** TASK TO CARRY OUT **
Copy the first line of the material below and every later line through the line containing "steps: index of", without any other output.

** SUPPLIED INFORMATION **
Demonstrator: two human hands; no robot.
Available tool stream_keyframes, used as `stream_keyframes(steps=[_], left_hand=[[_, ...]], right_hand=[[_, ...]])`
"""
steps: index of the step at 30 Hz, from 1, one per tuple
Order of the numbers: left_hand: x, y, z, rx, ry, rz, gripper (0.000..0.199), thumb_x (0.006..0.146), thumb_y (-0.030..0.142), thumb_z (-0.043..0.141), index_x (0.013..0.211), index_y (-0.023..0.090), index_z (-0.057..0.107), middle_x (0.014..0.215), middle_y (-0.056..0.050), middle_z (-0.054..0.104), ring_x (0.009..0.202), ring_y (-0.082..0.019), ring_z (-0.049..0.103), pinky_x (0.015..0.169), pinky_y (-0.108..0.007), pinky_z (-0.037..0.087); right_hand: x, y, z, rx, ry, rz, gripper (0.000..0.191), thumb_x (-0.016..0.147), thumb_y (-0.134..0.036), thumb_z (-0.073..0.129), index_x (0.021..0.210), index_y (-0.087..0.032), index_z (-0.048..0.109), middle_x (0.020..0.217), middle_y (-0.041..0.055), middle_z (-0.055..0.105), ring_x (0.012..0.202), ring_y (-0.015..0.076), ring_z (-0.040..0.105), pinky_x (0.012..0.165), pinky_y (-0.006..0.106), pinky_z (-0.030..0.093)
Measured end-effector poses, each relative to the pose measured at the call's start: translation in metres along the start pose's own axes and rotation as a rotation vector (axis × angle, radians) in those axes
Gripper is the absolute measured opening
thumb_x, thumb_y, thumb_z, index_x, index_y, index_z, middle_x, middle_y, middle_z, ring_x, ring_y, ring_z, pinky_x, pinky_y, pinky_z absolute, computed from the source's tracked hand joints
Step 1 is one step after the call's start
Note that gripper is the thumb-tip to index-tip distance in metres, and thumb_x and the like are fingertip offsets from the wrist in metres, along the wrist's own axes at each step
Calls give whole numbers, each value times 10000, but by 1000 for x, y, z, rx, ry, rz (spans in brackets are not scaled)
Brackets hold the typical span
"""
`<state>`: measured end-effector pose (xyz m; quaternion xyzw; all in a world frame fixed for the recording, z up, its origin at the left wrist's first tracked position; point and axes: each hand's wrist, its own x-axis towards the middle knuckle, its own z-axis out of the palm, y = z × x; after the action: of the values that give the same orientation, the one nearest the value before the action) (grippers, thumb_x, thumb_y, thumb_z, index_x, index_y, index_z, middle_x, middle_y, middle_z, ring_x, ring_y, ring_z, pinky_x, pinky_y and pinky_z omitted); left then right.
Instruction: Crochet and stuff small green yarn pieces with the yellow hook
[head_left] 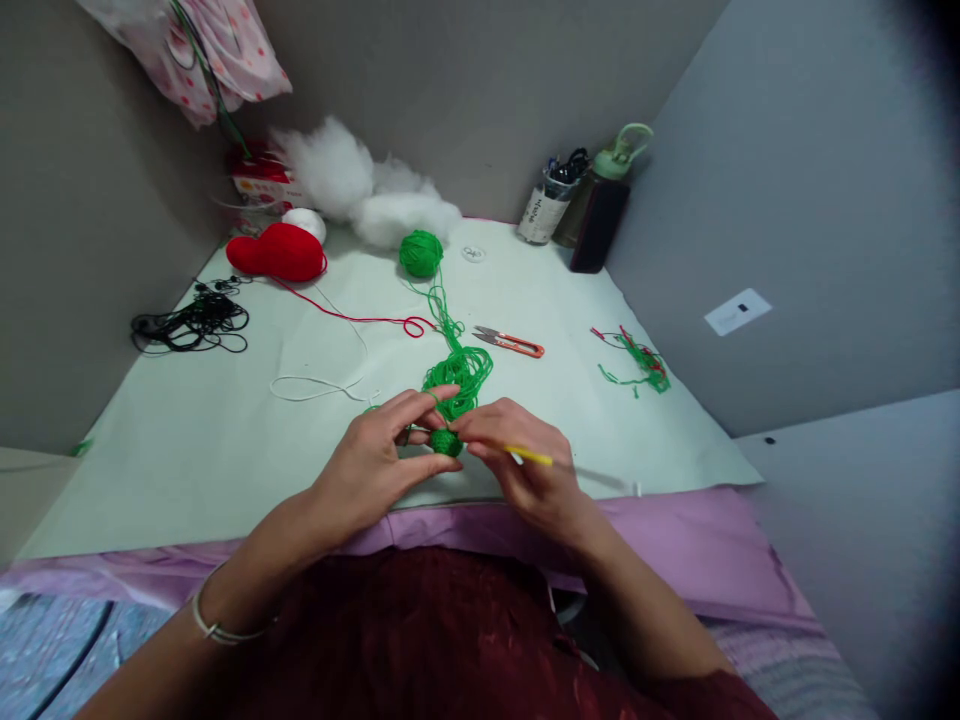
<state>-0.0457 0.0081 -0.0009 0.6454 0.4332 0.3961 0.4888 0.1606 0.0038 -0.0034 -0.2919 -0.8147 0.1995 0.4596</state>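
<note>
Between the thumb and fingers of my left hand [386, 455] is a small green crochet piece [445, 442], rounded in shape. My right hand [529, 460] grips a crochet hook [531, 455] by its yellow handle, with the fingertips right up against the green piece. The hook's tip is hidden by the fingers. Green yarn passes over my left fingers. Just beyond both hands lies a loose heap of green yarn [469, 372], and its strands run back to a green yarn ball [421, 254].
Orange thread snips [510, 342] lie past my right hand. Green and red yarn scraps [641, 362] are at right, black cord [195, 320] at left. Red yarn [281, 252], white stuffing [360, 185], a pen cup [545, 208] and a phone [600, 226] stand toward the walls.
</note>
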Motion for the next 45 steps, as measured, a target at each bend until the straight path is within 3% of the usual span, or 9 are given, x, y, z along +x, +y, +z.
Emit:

** WORKED SOLUTION **
Demonstrator: two human hands; no robot.
Available tool stream_keyframes, used as `stream_keyframes(steps=[_], left_hand=[[_, ...]], right_hand=[[_, ...]])`
"""
steps: index of the step at 30 Hz, from 1, one per tuple

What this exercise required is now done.